What this task involves -> Would you transcribe the whole listing exactly, minus its pictures?

(Beginning of Provided material)

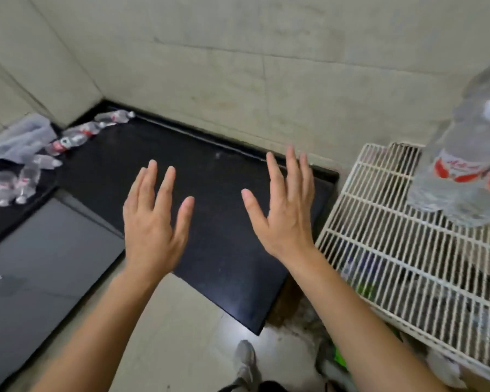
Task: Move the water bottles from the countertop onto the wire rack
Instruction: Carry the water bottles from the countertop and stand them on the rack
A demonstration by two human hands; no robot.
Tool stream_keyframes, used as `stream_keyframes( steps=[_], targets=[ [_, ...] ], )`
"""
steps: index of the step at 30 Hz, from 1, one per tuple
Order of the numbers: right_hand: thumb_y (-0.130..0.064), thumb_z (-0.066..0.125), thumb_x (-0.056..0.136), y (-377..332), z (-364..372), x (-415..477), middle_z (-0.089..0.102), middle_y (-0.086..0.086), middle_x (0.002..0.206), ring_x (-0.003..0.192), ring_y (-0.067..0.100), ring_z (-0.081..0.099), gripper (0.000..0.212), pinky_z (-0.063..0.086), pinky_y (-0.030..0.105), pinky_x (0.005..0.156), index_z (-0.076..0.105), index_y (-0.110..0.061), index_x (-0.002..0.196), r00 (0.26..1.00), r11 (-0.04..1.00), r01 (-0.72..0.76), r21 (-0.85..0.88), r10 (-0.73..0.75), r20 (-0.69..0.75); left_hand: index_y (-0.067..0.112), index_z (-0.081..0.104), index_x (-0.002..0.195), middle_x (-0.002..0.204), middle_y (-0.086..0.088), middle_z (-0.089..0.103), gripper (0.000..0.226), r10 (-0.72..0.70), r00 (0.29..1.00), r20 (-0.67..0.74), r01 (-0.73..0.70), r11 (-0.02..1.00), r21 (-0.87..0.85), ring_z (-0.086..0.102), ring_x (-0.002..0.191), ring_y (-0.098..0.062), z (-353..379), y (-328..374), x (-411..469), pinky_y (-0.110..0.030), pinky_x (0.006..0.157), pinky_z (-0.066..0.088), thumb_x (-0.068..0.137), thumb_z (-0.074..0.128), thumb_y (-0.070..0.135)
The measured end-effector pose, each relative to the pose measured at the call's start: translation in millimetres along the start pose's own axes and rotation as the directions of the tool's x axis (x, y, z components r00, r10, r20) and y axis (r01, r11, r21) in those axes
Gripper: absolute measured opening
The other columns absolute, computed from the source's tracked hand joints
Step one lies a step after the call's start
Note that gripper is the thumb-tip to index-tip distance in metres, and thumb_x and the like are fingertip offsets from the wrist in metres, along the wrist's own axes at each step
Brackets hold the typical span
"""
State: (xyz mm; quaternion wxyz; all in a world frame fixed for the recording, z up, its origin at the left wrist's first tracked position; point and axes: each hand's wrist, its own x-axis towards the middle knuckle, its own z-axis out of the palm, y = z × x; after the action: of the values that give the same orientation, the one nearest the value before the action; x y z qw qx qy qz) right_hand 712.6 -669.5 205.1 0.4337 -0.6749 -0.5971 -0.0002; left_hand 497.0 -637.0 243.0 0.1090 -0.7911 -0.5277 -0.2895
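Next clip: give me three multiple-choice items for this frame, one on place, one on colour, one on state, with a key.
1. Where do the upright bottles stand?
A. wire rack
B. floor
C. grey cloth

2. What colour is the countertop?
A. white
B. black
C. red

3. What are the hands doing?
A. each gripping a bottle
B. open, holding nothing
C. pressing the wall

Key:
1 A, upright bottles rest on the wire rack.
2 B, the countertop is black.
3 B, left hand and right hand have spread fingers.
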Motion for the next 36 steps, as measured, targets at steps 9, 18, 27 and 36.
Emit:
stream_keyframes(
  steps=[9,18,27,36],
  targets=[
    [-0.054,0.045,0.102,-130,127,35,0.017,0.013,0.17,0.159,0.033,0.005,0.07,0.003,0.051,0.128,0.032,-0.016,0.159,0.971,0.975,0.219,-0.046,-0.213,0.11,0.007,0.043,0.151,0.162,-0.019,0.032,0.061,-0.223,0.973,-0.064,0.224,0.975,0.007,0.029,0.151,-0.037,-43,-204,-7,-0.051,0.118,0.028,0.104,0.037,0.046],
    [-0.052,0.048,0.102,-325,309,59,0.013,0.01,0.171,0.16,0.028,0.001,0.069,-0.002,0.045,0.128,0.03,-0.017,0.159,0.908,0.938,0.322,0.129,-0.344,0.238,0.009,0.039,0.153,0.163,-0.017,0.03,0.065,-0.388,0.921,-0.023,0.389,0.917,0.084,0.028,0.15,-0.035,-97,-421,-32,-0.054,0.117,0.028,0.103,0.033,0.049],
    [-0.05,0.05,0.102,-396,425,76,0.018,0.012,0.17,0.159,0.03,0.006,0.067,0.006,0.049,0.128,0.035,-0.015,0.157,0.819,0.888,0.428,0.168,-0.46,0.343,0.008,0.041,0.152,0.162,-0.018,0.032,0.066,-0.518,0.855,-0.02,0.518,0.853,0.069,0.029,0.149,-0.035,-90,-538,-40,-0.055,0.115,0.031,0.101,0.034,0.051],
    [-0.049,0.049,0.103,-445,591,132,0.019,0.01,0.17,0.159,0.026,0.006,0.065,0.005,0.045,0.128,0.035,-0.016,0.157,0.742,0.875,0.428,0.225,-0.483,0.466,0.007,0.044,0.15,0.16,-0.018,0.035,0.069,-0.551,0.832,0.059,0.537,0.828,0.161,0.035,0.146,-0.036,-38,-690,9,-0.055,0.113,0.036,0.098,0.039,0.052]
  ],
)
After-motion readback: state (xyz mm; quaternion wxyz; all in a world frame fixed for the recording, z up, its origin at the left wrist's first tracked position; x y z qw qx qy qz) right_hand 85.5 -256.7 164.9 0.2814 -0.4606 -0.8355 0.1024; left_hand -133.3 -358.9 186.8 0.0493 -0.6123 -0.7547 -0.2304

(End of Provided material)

Exercise solution ->
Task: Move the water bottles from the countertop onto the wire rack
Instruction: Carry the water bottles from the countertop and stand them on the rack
A demonstration by two human hands; no robot.
Tool stream_keyframes, used as `stream_keyframes( steps=[_], targets=[ [_, ...] ], )`
"""
steps: index of the step at 30 Hz, from 1, one per tuple
Order of the numbers: right_hand: thumb_y (-0.130..0.064), thumb_z (-0.066..0.125), thumb_x (-0.056..0.136), y (-377..332), z (-364..372), x (-415..477), middle_z (-0.089..0.102), middle_y (-0.086..0.086), middle_x (0.002..0.206), ring_x (-0.003..0.192), ring_y (-0.067..0.100), ring_z (-0.081..0.099), gripper (0.000..0.212), pinky_z (-0.063..0.086), pinky_y (-0.030..0.105), pinky_x (0.005..0.156), index_z (-0.076..0.105), index_y (-0.110..0.061), index_x (-0.002..0.196), r00 (0.26..1.00), r11 (-0.04..1.00), r01 (-0.72..0.76), r21 (-0.85..0.88), r10 (-0.73..0.75), r20 (-0.69..0.75); left_hand: index_y (-0.067..0.112), index_z (-0.081..0.104), index_x (-0.002..0.195), middle_x (-0.002..0.204), middle_y (-0.086..0.088), middle_z (-0.089..0.103), gripper (0.000..0.226), r10 (-0.72..0.70), r00 (0.29..1.00), r20 (-0.67..0.74), r01 (-0.73..0.70), r11 (-0.02..1.00), r21 (-0.87..0.85), ring_z (-0.086..0.102), ring_x (-0.002..0.191), ring_y (-0.098..0.062), z (-353..379), y (-328..374), x (-411..469), pinky_y (-0.110..0.030), pinky_x (0.006..0.157), pinky_z (-0.066..0.088), thumb_x (-0.068..0.137), thumb_z (-0.074..0.128), thumb_y (-0.070..0.135)
The measured end-effector pose, each relative to the pose measured at the call's start: translation in millimetres along the start pose's own axes and rotation as the directions of the tool's x axis (x, y, z components r00, r10, r20) and y axis (r01, r11, r21) in those axes
Gripper: absolute measured opening
The other columns absolute, computed from the source's tracked hand joints
Step one lies a step after the call's start
Note that gripper is the thumb-tip to index-tip distance in metres, and thumb_x and the like are fingertip offsets from the wrist in metres, along the wrist's own axes at each step
Brackets hold the typical span
"""
State: (xyz mm; quaternion wxyz; all in a world frame fixed for the recording, z up, its origin at the left wrist's first tracked position; point and axes: each hand's wrist, its own x-axis towards the middle knuckle, its own z-axis out of the palm, y = z × x; after the action: of the values that give the same orientation, the one nearest the value before the action; x y z qw qx qy qz) right_hand 712.6 -669.5 205.1 0.4337 -0.6749 -0.5971 -0.0002; left_hand 497.0 -637.0 243.0 0.1090 -0.7911 -0.5277 -0.2895
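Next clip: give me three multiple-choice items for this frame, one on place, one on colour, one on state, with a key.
1. Where do the upright bottles stand?
A. wire rack
B. floor
C. grey cloth

2. What colour is the countertop?
A. white
B. black
C. red

3. What are the hands doing?
A. each gripping a bottle
B. open, holding nothing
C. pressing the wall

Key:
1 A, upright bottles rest on the wire rack.
2 B, the countertop is black.
3 B, left hand and right hand have spread fingers.
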Motion for the next 36 steps, as measured, targets at steps 9, 18, 27 and 36.
Emit:
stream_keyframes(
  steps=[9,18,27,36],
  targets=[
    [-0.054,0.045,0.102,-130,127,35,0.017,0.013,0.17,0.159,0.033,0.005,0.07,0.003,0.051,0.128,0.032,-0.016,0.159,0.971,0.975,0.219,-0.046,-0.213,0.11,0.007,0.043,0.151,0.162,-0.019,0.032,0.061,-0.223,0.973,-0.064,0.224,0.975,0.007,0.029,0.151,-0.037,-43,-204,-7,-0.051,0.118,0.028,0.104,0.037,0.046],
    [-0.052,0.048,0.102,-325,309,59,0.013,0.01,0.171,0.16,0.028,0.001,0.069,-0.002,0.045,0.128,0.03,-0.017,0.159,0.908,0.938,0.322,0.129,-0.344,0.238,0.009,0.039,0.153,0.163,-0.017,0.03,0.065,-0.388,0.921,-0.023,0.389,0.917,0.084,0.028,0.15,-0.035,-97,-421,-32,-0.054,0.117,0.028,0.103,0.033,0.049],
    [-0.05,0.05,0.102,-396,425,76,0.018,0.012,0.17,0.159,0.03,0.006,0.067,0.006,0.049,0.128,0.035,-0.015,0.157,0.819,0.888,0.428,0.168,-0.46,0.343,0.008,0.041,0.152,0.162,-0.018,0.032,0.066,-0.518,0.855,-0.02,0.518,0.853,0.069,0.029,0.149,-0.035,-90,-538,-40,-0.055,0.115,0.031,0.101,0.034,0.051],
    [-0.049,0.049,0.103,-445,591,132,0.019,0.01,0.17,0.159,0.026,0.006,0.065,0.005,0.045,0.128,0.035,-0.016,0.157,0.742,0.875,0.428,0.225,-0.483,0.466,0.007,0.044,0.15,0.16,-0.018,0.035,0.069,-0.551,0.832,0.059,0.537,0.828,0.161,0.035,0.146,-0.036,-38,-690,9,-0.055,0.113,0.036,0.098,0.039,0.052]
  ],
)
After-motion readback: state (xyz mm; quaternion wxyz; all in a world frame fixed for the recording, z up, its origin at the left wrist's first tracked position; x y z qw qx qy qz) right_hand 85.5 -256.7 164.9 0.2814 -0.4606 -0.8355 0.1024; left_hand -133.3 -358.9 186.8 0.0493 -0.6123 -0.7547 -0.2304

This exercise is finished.